Nach Massenprotesten: Sri Lankas Präsident flieht auf die Malediven

Stand: 13.07.2022 04:25 Uhr

Der srilankische Präsident Rajapaksa floh mit einem Militärflugzeug auf die Malediven. Der Staatschef stand wegen der schweren Wirtschaftskrise in seinem Land massiv unter Druck.

Der umstrittene srilankische Präsident Gotabaya Rajapaksa hat nach Massenprotesten wegen der schweren Wirtschaftskrise das Land verlassen und sich auf die Malediven begeben.

Laut offiziellen Angaben verließ der 73-Jährige Sri Lanka über Nacht an Bord eines Militärflugzeugs zusammen mit seiner Frau und einem Leibwächter. Später landete er laut einem örtlichen Flughafenbeamten auf den Malediven und wurde unter Polizeischutz an einen unbekannten Ort gebracht.

Laut einem BBC-Bericht löste die Nachricht von Rajapaksas Abreise spontanen Jubel unter den Demonstranten in Sri Lankas Hauptstadt Colombo aus.
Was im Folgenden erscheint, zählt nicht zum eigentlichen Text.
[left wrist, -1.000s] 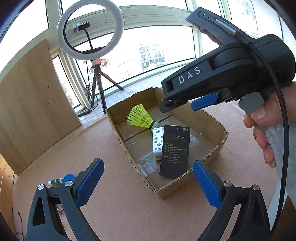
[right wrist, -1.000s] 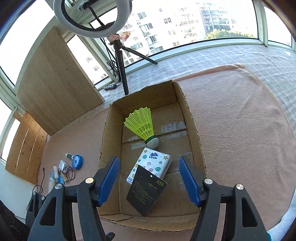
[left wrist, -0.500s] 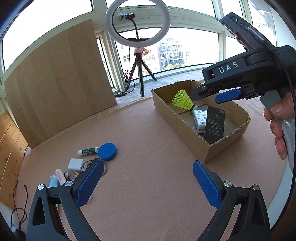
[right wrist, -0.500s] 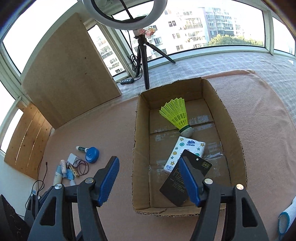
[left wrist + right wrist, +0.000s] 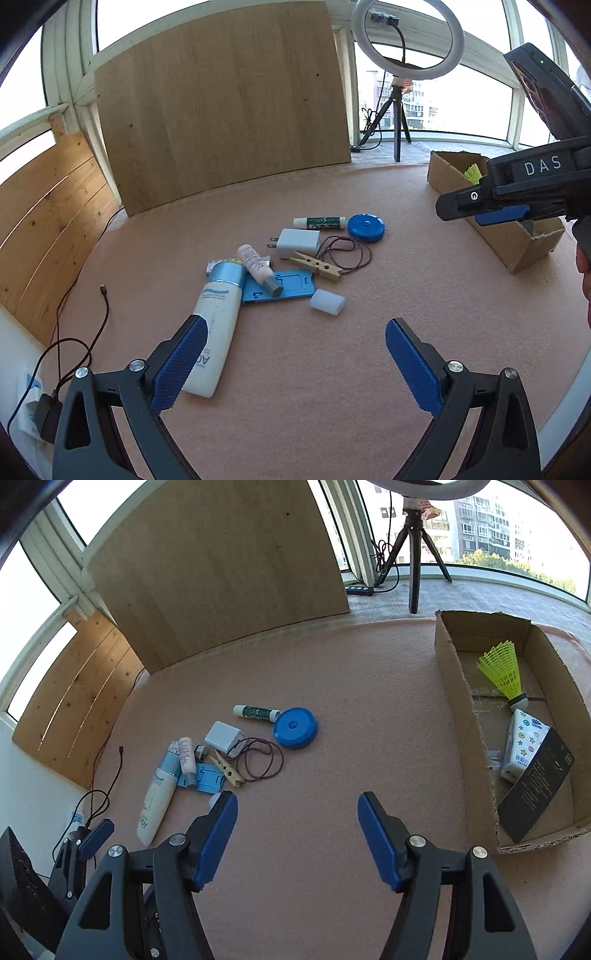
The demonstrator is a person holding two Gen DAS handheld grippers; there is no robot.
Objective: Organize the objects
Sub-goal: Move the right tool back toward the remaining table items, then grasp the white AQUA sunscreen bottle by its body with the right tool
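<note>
Now both views have been turned away from the cardboard box (image 5: pixel 465 716) toward the pile of loose items on the pink mat (image 5: pixel 332 387); 1 second ago the box was looked into from above, so a drop-off seems finished and a new pick is probably being prepared. Nearest, the left gripper (image 5: pixel 291 354) is held with its jaws spread wide and nothing between them, and the right gripper (image 5: pixel 297 834) is likewise released and empty. Just beyond the left gripper, the pile can be counted: 1 white bottle (image 5: pixel 216 332), 1 small translucent cap (image 5: pixel 327 301), 1 blue flat holder (image 5: pixel 279 286), 1 small pink tube (image 5: pixel 256 266) lying across it, 1 wooden clothespin (image 5: pixel 319 266), 1 thin cord loop (image 5: pixel 347 254), 1 white charger (image 5: pixel 297 242), 1 glue stick (image 5: pixel 320 222) and 1 blue round case (image 5: pixel 365 228). So 9 things are judged to remain outside. Farther to the right, inside the box, 3 things are seen: 1 black card (image 5: pixel 535 782), 1 tissue pack (image 5: pixel 522 742) and 1 yellow shuttlecock (image 5: pixel 504 672). Behind all, 1 ring light (image 5: pixel 408 37) is standing.
</note>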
Rajapaksa möchte möglicherweise eine Strafverfolgung vermeiden

Rajapaksa floh am Samstag aus dem Präsidentenpalast in der srilankischen Hauptstadt Colombo, kurz bevor Tausende von Demonstranten das Anwesen stürmten. Daraufhin kündigte er für Mittwoch seinen Rücktritt an, um eine „friedliche Machtübergabe“ zu ermöglichen.
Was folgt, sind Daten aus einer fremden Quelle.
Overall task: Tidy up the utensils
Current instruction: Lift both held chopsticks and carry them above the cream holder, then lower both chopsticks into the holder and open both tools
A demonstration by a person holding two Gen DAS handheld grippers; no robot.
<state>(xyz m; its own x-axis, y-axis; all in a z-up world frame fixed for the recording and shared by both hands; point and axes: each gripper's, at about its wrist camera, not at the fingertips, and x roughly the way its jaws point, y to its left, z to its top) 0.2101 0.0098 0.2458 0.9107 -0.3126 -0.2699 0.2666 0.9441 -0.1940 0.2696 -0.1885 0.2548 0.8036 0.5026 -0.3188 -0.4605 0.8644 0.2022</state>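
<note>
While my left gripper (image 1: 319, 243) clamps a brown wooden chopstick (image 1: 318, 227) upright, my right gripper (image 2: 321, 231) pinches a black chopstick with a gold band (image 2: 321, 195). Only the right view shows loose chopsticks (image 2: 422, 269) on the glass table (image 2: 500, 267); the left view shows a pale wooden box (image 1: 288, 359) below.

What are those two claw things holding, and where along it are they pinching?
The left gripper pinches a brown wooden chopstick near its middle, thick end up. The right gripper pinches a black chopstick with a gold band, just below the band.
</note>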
Bereits am Dienstag hatte der Präsident vergeblich versucht, das Land zu verlassen. Beobachtern zufolge wollte er einer möglichen Verhaftung entgehen, indem er vor seinem Rücktritt das Land verließ. Dem Staatsoberhaupt wird Misswirtschaft in der Wirtschaft vorgeworfen. Noch als Präsident genießt er Immunität vor Strafverfolgung.

Der Inselstaat durchlebt derzeit eine schwere Wirtschaftskrise. Zuletzt war die Regierung nicht mehr in der Lage, die wichtigsten Importe wie Lebensmittel, Treibstoff und Medikamente zu finanzieren. Inzwischen hat Sri Lanka den Internationalen Währungsfonds (IWF) und Russland um Hilfe gebeten.